Piano della mobilità e dei trasporti: il Pirellone prevede investimenti per 15 miliardi di euro

A poche ore dall'allarme lanciato da Legambiente, la Commissione Territorio di Regione Lombardia ha approvato il Piano della mobilità e dei trasporti. Un documento ambizioso che, tuttavia, non è riuscito a mettere d'accordo tutti i gruppi consiliari

Incremento dell’offerta del servizio ferroviario regionale del 20%, del trasporto pubblico su ferro del 19% e del trasporto pubblico su gomma del 5%, con una riduzione del trasporto privato su strada del 7%. Sono gli obiettivi che si propone di raggiungere entro il 2020 il nuovo Piano regionale della Mobilità e dei Trasporti (relatore Fabio Altitonante, Forza Italia) su cui la Commissione Territorio presieduta da Alessandro Sala (Lista Maroni), dopo aver tenuto numerose audizioni con comitati di utenti e pendolari, associazioni, enti locali, gestori e società pubbliche e private ha espresso oggi parere favorevole a maggioranza dopo la discussione e la votazione di 41 emendamenti.
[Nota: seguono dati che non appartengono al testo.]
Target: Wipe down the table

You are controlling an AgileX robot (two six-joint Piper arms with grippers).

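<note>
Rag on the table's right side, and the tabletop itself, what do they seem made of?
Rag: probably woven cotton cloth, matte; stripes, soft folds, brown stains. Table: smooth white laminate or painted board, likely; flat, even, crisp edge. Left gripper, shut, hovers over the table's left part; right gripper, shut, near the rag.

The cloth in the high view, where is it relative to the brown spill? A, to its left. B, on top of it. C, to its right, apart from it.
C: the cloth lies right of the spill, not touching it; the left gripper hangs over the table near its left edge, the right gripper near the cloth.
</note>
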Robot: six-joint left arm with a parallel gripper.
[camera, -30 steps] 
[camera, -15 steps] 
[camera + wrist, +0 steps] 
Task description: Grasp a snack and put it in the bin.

I nuovi interventi programmati dovrebbero portare a un incremento della velocità media di percorrenza sulla rete extraurbana da 49 a 52 chilometri orari riducendo del 6% i tempi complessivi di viaggio. Inoltre si prevede una diminuzione dell’emissione di sostanze inquinanti atmosferiche da 17,8 milioni di tonnellate annue a 16,8: il solo valore del PM10 dovrebbe calare del 20%.

Per il potenziamento del servizio ferroviario e del trasporto pubblico locale il Piano calcola investimenti economici di circa 15 miliardi di euro, ai quali si aggiungono 300 milioni di euro per i costi di esercizio: si ipotizzano risparmi di quasi 600 milioni di euro all’anno per la riduzione dei tempi di viaggio delle persone e di 200 milioni per quella delle merci, con l’aggiunta di altri 50 milioni di risparmio sui costi sociali determinati dalla riduzione degli incidenti stradali quantificata al 23%.

Nel 2014 la Lombardia è stata interessata da 16 milioni e 400mila spostamenti al giorno, 700mila in più rispetto al 2002: gli spostamenti occasionali sono aumentati del 15,4% e hanno superato quelli legati a motivi di lavoro, con una percentuale complessiva del 43,6%. Nel solo territorio milanese si registrano un terzo degli spostamenti lombardi. Con l’obiettivo di ridurne progressivamente il numero, saranno incentivati l’integrazione tariffaria e i servizi di trasporto collettivo.

Per il relatore Fabio Altitonante (FI) “una parte significativa del Piano riguarda Milano e la Grande Milano. Noi crediamo, infatti, che lo sviluppo infrastrutturale sia lo strumento principe per competere a livello globale. Ci riferiamo soprattutto a quello su ferro che interessa sia le linee sub-urbane che le metropolitane. Il nostro obiettivo è dare una visione infrastrutturale di lungo periodo. Se pensiamo -ha detto ancora Altitonante- che l’ultimo Piano presentato sulla mobilità risale al 1982, è evidente che questo provvedimento è strategico e di grandissima rilevanza”.”

PD, Movimento 5 Stelle e Patto Civico hanno votato contro, annunciando per l’Aula ulteriori emendamenti e ordini del giorno. Per Iolanda Nanni del M5S “con questo Piano la Lombardia destina al trasporto pubblico locale solo il 5% delle risorse al TPL, privilegiando ancora una volta i progetti sulle grandi infrastrutture, come Brebemi, che analisi e tendenze dicono invece che dovrebbero essere ripensate. E cosi alla rete ferroviaria va un’elemosina”. Idee e pianificazione sulle grandi infrastrutture da ripensare anche per Jacopo Scandella del Partito Democratico e per Silvia Fossati del Patto Civico, secondo i quali “dopo la crisi Regione Lombardia dovrebbe ripensare i progetti messi a punto. In questo Piano non c’è cambio di rotta e si continua a tralasciare gli investimenti sul trasporto pubblico locale”.

Per Carlo Malvezzi di NCD, invece, il “Piano correttamente guarda alle grandi infrastrutture. Oggi il 90% delle merci e delle persone viaggia ancora su gomma, dunque il loro sviluppo deve essere tenuto conto, soprattutto quando queste opere vengono realizzate con la garanzia di fondi che non vanno a pesare sugli enti pubblici”.